## WORK ORDER
Use the entries below and reproduce exactly the lines from the one containing "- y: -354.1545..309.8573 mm" down to the one containing "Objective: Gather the", both of them included.

## DATA FOR REVIEW
Start of Block

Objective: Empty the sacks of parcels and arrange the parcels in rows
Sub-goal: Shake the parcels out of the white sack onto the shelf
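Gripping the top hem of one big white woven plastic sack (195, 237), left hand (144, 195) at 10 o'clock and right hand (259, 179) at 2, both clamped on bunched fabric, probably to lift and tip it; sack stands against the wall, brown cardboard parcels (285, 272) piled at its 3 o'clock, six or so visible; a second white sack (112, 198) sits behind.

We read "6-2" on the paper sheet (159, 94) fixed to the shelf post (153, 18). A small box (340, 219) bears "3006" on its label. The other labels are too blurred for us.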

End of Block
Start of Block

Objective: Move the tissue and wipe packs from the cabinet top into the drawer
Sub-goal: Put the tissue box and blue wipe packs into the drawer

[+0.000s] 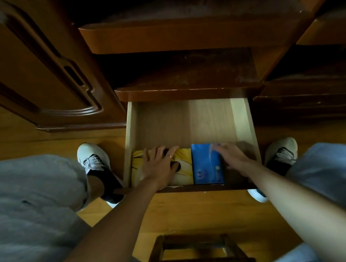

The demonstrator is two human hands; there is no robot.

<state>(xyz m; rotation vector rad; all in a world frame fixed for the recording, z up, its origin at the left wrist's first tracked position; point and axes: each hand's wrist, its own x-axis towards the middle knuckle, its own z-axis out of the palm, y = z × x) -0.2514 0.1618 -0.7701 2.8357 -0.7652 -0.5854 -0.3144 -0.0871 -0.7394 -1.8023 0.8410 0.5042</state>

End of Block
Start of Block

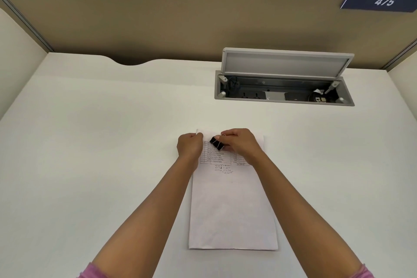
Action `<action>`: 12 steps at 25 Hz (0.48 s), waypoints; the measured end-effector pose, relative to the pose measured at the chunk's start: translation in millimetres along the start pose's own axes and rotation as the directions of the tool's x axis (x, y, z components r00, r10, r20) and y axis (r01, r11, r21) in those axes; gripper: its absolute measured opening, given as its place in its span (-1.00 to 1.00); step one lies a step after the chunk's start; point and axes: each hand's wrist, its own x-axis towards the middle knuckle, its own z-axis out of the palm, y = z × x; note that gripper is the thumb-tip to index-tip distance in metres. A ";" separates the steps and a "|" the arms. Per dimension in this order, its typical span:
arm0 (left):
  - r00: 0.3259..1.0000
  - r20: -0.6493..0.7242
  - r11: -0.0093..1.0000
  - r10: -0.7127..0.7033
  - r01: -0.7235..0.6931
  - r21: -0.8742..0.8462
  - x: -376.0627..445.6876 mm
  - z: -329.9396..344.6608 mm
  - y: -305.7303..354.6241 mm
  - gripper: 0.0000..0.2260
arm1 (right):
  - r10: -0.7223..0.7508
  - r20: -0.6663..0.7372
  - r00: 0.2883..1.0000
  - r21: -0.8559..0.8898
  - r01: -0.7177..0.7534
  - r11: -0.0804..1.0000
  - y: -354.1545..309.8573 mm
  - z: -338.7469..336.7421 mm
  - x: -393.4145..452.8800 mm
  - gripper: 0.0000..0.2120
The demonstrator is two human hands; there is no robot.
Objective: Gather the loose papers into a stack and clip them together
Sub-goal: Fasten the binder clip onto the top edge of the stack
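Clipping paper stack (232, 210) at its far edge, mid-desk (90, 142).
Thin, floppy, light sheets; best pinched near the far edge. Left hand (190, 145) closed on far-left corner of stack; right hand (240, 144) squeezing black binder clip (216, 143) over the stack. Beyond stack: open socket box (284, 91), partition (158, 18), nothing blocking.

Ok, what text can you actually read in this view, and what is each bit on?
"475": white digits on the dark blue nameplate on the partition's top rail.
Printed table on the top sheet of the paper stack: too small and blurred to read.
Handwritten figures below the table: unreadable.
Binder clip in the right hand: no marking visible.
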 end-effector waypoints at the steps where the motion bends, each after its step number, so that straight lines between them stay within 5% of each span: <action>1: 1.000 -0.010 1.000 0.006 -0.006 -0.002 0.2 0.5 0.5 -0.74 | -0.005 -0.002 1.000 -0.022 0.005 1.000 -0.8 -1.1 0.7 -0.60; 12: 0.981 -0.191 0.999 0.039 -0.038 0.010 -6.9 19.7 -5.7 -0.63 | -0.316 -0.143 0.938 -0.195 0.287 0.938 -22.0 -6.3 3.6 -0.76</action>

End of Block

## EXERCISE ANSWER
  - y: -354.1545..309.8573 mm
  - z: -338.7469..336.7421 mm
  - x: -393.4145..452.8800 mm
  - gripper: 0.0000..0.2120
The demonstrator is two human hands; there is no robot.
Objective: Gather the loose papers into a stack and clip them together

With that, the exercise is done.